This is a story about one thing that turns out to be about another thing. Get comfortable. This takes a bit to sort out.

The story begins in Vermont, known for its long snow seasons and great skiing, not for the Underground Railroad. But the state has a historic role with fugitive slaves, and two murals depicting this history, painted for the Vermont Law School in 1993, are now being covered over in response to student complaints.

Reader alert

Before continuing with this story, it helps to know how it ends. The law school flap over the murals https://us.blastingnews.com/curiosities/2020/02/the-protest-murals-of-bagdad-dont-speak-of-revolution-as-reported-003068431.html and Netflix’s new series “The Chair” have a lot in common.

Hint: student unrest. Hold that thought.

The law student's objection to the mural is the cartoon-like description of African Americans in scenes of slave auctions, forced labor, and punishment. The artist, Sam Kerson, is suing the school claiming that covering his work violates the Visual Artists Rights Act of 1990, which protects the art from “intentional distortion, mutilation, or other modification.” The school’s lawyer argues that the Artists Rights Act doesn’t say art must remain viewable. (Leave it to a law school lawyer to find a loophole in a law).

Student unrest

None of that, however, is the crux of the story. After all, public art is such a frequent subject of controversy, that it has turned colorless.

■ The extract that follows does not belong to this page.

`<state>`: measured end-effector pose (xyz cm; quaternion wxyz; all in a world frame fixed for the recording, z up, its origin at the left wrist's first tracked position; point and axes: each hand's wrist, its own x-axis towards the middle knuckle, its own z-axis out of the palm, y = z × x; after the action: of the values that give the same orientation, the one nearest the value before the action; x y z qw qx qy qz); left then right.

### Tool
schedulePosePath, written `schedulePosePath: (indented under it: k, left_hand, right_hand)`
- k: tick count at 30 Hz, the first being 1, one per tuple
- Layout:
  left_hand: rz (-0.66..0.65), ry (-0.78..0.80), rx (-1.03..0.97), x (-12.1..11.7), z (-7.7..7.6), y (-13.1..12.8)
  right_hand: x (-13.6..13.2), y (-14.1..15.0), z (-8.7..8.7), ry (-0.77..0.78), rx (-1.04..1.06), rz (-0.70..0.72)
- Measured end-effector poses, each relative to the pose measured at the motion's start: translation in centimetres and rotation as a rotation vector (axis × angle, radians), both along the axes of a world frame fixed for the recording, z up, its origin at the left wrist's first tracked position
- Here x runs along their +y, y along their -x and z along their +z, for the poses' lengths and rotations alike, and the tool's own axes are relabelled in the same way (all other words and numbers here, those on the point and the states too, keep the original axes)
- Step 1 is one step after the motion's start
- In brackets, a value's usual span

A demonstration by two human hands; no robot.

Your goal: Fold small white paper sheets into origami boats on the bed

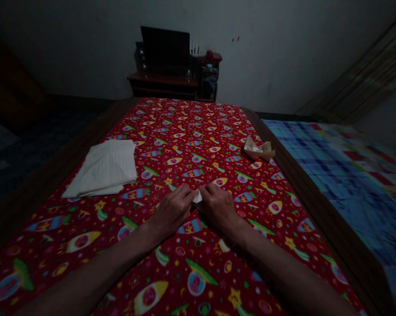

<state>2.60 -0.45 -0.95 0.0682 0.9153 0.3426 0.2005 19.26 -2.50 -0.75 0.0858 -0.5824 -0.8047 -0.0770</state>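
Close together over the middle of the patterned red cloth [198, 145], my two hands pinch a small folded piece of white paper [198, 199]. My left hand [174, 206] grips its left side and my right hand [217, 202] its right side. Only a pointed bit of the paper shows between the fingers; the rest is covered by them. To the left lies a stack of printed paper sheets [107, 166], some edges out of line. At the far right of the cloth rests a folded tan paper shape [259, 150], open at the top with something whitish inside.
Dark wooden borders [303, 219] run along both sides of the cloth. Beyond its far end stands a low desk [163, 81] with a black monitor [165, 48], speakers and a red telephone [214, 55]. A blue checked sheet [303, 149] spreads out on the right. The room is dim.
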Motion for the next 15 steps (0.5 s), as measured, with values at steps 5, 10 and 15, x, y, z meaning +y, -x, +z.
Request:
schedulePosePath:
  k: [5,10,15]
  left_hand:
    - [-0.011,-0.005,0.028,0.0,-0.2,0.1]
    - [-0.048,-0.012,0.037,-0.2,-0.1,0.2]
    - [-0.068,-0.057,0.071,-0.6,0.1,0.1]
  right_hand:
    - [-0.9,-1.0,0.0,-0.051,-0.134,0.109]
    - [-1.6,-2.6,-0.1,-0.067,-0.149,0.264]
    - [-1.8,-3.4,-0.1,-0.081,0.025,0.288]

Kerson contends that the school’s defense about student complaints is a “smoke-screen.” I’d argue the opposite. Unrest among young adults is very much the issue. And it’s the one that ties to the Netflix show. (More about that in a moment).

You can see the student's state of mind in an email from one of the law school students, Jameson Davis, writing that he was “shocked” that the law school had a mural showing slavery ‘in this insensitive and demoralizing way.” Mind you, the mural has been on the school walls since 1993.

Only now is there a petition signed by a coalition of people of color, as well as White allies calling for its removal. Why now?

Age of protest

This is the age of protest but hiked up, and it’s no wonder. The world is on fire and young adults, more sensitive to sexism and racism than previous generations were, have different priorities such as the collapsing environment and their crushing college loan debt.

You can see the same anxieties manifested in Netflix’s series “The Chair,” which looks at student unrest at a fictional university. While the show begins with the appointment of a woman of color as chairperson of an English department, problems arising from that are not the main event. Free speech on campus is.

Probably the most telling line in the series is the English department chairperson (played beautifully by Sandra Oh), attempting to make her department of aging professors more tolerant of their student's protests: “Why should they trust us?” The world is burning and we’re sitting here worried about our endowment.”

Substitute any word you want for endowments. We’re fiddling with political wars, gender wars, and race wars while our world burns. It’s no surprise that the Gen Z generation has little patience with sexism and racism. They’re irrelevant in a fire.